Links for June

First, some housekeeping:

  1. This blog is now funded by Emergent Ventures! Huge thanks to Tyler Cowen for this.
  2. My Miles Davis post got a fair amount of traction. I got a lot of feedback, most of which was constructive. My biggest error was not paying more attention to the late career live recordings, which are often significantly better than the studio albums. I’m keeping the post updated in response to my current thoughts and tastes.
  3. I’ve decided to rename these posts from ‘media diet’ to ‘links’. I’ll still include films and albums I recommend, but most of it will be links to podcasts, articles, and other interesting things that I find.
  4. I’ve made some aesthetic changes to the website, and I now have a cute lil’ owl as my icon.

What I’ve been reading

Luke Muelhauser gives a “painless introduction” to pre-Socratic philosophy.

Tim Urban on how to pick a life partner. And a review of the American presidents. It ends at McKinley, so I didn’t get to hear this thoughts about my boy Herbert Hoover 😦

Carl Zimmer in the NYT on aphantasia, or the inability to form mental images, and hyperphantasia, the formation of unusually vivid mental images. “Based on their surveys, Dr. Zeman and his colleagues estimate that 2.6 percent of people have hyperphantasia and that 0.7 percent have aphantasia.” I’m glad to see this subject getting more coverage.

Stephen Fry on the classics.

An oldie but a goodie: Scott Alexander’s Biodeterminist’s Guide to Parenting.

Exciting progress in the fight against dengue fever.

My investigations into Napoleon Bonaparte have continued.

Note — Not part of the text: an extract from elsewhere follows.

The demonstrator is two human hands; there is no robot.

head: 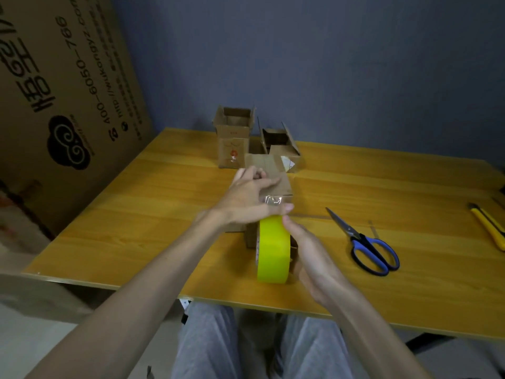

In Defense of Finance The amount of outrage that people have about finance does indeed appear to vary in inverse proportion to how much they know about it.

Parasite: A Graphic Novel in Storyboards I couldn’t recommend this more highly.

The Death of Stalin Both the film and graphic novel are excellent. It is hard to imagine a work of fiction being more insane than what actually occurred after Stalin’s death.

Music: A Very Short Introduction Really an introduction to classical music. These Oxford ‘very short introduction’ books are excellent.

What I’ve been watching

Straight Outta Compton Recommended even if you know nothing about the subject matter. And Ben Westhoff on the evolution of gangster rap.

Kill Bill, Vol. 1 I know that Tarantino is a great filmmaker. What I’m less certain of is whether he’s ever directed a truly great film.

Sherpa Is there now a sherpa union? Is Everest overcrowding due to squeamishness about raising prices? How highly are guides implicitly valuing their lives? Someone needs to write a paper about the economics of sherpas.

The Dawn Wall There seem to be unusually many great documentaries about mountain climbing.

The Adventures of Tintin One of my favourite comic series as a kid, although some of it is indeed horribly racist so I am not sure the print versions will survive cancellation. I think this film is an underrated masterpiece.

Tom Scott on Ogham, the ancient Irish writing system. We learned about this in school, but the unusual implications for unicode I did not know about.

What I’ve been listening to

Blue’s Moods One of the most underrated jazz albums I know about. My favourites are ‘I’ll Close My Eyes’, ‘Scrapple from the Apple’ and ‘When I Fall in Love’.

Louis Armstrong in Scandinavia A wonderful collection. The best tracks are ‘Dinah’ and ‘The Gypsy’.

The Capitol Studios Sessions Jeff Goldblum released a jazz album and it’s actually… surprisingly good. Listen to ‘Cantaloupe Island’.

The Sidewinder I recently watched the documentary ‘I Called Him Morgan’, which has rekindled my interest in Lee Morgan. The best tracks are the title song and ‘Totem Pole’.

Covered (Live at Capitol Studios) I mentioned Robert Glasper in my Miles Davis post, this is one of his ‘pure’ jazz albums. ‘So Beautiful’ is my favourite song here.

Agnes Callard on status and polyamory.

Elijah Milgram on Nozick, Nietzsche, Mill and others.

David Whyte on his poetry collection ‘Consolations’. The Making Sense podcast is worth subscribing to the premium version of (they give it to you for free if you can’t afford it).

The Very Bad Wizards podcast try to make sense of Gogol’s short story ‘The Nose’ with Yoel Inbar.